▶ _Exercise_
Would you transcribe each entry that follows word for word, minus the images?

Segment Start: Exercise data

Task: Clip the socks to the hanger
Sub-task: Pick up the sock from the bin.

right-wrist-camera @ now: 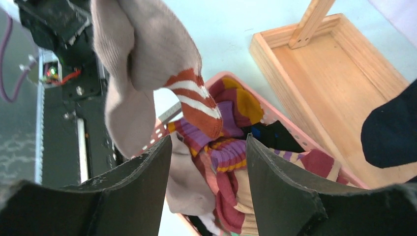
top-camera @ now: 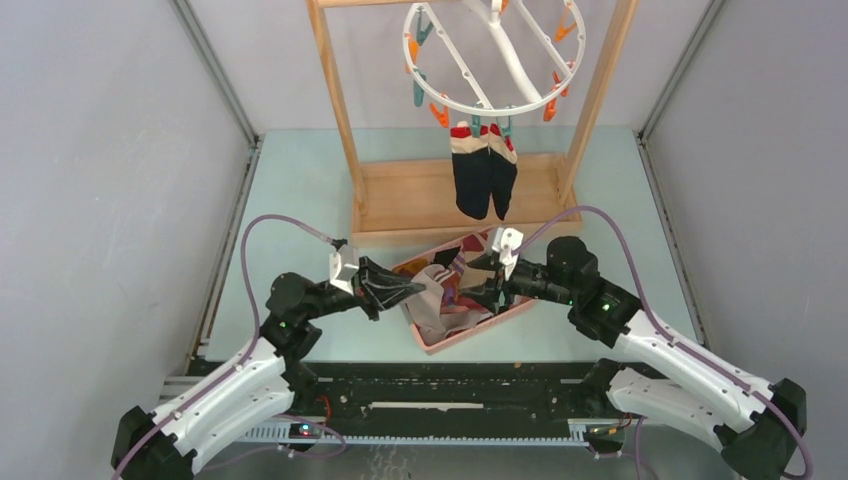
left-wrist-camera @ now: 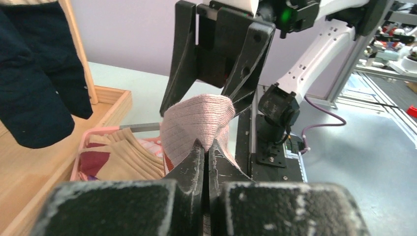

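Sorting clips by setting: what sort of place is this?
Probably a robotics lab cell: grey panels wall in the table, and the left arm and right arm are bolted at its near edge.

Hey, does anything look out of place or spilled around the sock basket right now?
Nothing spilled or damaged. The pink basket sits skewed to the wooden rack base, its socks heaped in a tangle. One pale pink sock hangs pinched in the left gripper.
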`<act>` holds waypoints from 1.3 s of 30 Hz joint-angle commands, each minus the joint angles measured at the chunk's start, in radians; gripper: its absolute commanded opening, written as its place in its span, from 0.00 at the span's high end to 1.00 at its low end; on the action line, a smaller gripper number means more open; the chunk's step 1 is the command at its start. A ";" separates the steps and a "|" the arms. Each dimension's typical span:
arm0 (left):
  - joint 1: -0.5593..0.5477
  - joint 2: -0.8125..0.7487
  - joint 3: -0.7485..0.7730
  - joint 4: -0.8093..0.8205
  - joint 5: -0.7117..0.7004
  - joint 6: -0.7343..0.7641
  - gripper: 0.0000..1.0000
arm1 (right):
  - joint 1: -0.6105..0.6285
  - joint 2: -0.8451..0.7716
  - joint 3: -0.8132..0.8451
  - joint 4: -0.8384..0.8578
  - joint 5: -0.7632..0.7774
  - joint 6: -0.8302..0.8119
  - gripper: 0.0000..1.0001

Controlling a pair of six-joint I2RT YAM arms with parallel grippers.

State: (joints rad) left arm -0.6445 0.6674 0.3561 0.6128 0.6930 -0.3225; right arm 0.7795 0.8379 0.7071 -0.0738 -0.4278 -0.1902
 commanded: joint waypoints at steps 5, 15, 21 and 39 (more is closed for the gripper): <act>0.005 0.013 0.049 -0.027 0.107 0.003 1.00 | 0.007 0.040 -0.024 0.123 -0.077 -0.240 0.34; 0.005 0.026 0.086 -0.061 0.125 0.025 1.00 | 0.032 0.124 -0.011 0.162 -0.133 -0.219 0.42; 0.006 0.016 0.087 -0.062 0.120 0.024 1.00 | 0.045 0.149 0.007 0.131 -0.154 -0.218 0.60; 0.010 -0.151 0.055 -0.216 -0.180 -0.040 0.18 | 0.085 -0.060 0.025 0.079 0.089 -0.838 1.00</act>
State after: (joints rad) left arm -0.6434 0.5686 0.3817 0.4309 0.6281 -0.3202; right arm 0.8516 0.7902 0.6865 0.0181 -0.3443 -0.7303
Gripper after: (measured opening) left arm 0.784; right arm 0.009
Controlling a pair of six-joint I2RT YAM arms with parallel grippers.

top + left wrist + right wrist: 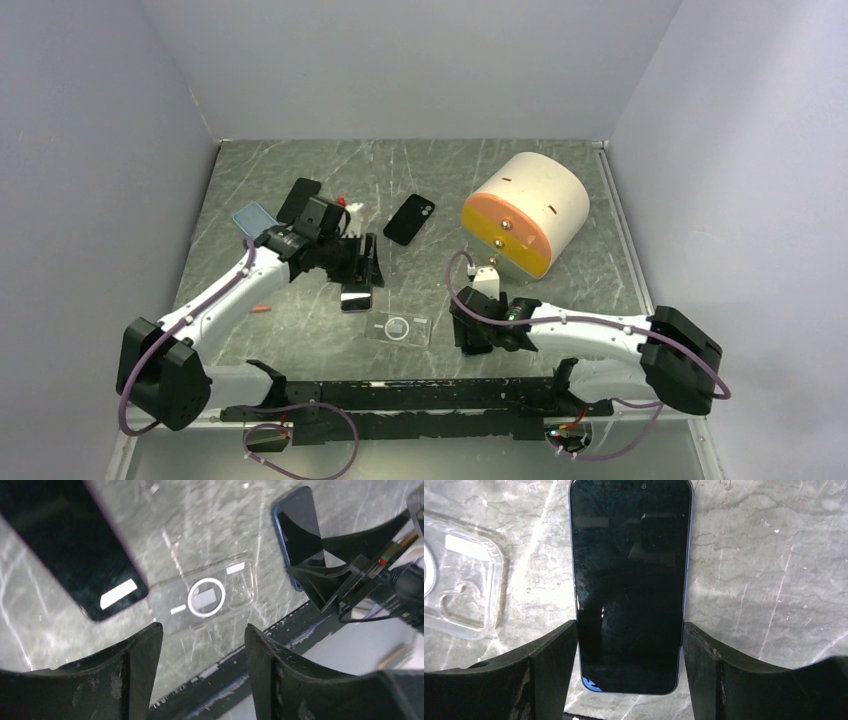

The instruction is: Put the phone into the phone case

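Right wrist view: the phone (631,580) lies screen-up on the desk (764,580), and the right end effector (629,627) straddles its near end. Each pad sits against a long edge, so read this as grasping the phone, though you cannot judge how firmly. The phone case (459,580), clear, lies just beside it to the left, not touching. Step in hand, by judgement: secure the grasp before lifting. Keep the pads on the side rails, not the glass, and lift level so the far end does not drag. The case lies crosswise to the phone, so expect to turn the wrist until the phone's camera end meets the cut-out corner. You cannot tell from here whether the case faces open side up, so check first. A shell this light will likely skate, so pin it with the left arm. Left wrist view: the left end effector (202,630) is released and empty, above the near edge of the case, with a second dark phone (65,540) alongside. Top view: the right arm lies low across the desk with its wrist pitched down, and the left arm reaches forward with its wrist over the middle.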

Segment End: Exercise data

▶ _Written response_
Task: Clip the socks to the hanger
Sub-task: Pick up the sock from the bin.

right-wrist-camera @ now: 
top-camera @ now: 
left-wrist-camera @ now: 

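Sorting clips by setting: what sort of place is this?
Probably a robotics lab cell: grey panels wall in the table, and the left arm and right arm are bolted at its near edge.

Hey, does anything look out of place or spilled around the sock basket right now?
Nothing spilled or damaged. The pink basket sits skewed to the wooden rack base, its socks heaped in a tangle. One pale pink sock hangs pinched in the left gripper.
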`<act>` holds waypoints from 1.3 s of 30 Hz joint-angle commands, each minus the joint angles measured at the chunk's start, in radians; gripper: its absolute commanded opening, written as its place in its span, from 0.00 at the span's high end to 1.00 at its low end; on the action line, a smaller gripper number means more open; the chunk's step 1 is the command at its start. A ";" separates the steps and a "|" the arms. Each dimension's typical span:
arm0 (left):
  - joint 1: -0.5593..0.5477
  - joint 2: -0.8125..0.7487
  - joint 3: -0.7485..0.7730
  - joint 4: -0.8093..0.8205
  - joint 5: -0.7117..0.7004
  - joint 6: -0.7343..0.7641
  - gripper: 0.0000..1.0000
arm1 (right):
  - joint 1: -0.6105..0.6285
  - joint 2: -0.8451..0.7716
  - joint 3: -0.8132..0.8451
  - joint 4: -0.8384..0.8578
  - joint 5: -0.7632..0.7774
  - joint 6: -0.8302..0.8119
  - gripper: 0.0000..1.0001

Controlling a pair of six-joint I2RT YAM arms with parallel grippers.

State: (joints rad) left arm -0.6445 0.6674 0.3561 0.6128 0.6930 -0.3225; right arm 0.7795 0.8379 0.7071 -0.0738 -0.4278 -0.1902
 commanded: joint waypoints at steps 5, 15, 21 and 39 (more is closed for the gripper): <act>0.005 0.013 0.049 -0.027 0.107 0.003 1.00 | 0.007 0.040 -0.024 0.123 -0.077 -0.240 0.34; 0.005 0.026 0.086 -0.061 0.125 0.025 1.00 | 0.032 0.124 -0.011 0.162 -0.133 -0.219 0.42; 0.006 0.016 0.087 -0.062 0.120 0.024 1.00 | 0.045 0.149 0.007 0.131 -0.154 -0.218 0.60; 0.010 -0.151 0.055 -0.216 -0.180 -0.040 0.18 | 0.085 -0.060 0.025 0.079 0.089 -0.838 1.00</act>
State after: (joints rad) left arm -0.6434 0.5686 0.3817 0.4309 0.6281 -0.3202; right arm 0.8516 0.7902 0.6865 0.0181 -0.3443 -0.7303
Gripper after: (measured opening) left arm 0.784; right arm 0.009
Controlling a pair of six-joint I2RT YAM arms with parallel grippers.

top + left wrist + right wrist: 

The instruction is: Put the phone into the phone case

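Right wrist view: the phone (631,580) lies screen-up on the desk (764,580), and the right end effector (629,627) straddles its near end. Each pad sits against a long edge, so read this as grasping the phone, though you cannot judge how firmly. The phone case (459,580), clear, lies just beside it to the left, not touching. Step in hand, by judgement: secure the grasp before lifting. Keep the pads on the side rails, not the glass, and lift level so the far end does not drag. The case lies crosswise to the phone, so expect to turn the wrist until the phone's camera end meets the cut-out corner. You cannot tell from here whether the case faces open side up, so check first. A shell this light will likely skate, so pin it with the left arm. Left wrist view: the left end effector (202,630) is released and empty, above the near edge of the case, with a second dark phone (65,540) alongside. Top view: the right arm lies low across the desk with its wrist pitched down, and the left arm reaches forward with its wrist over the middle.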

This brings the exercise to completion.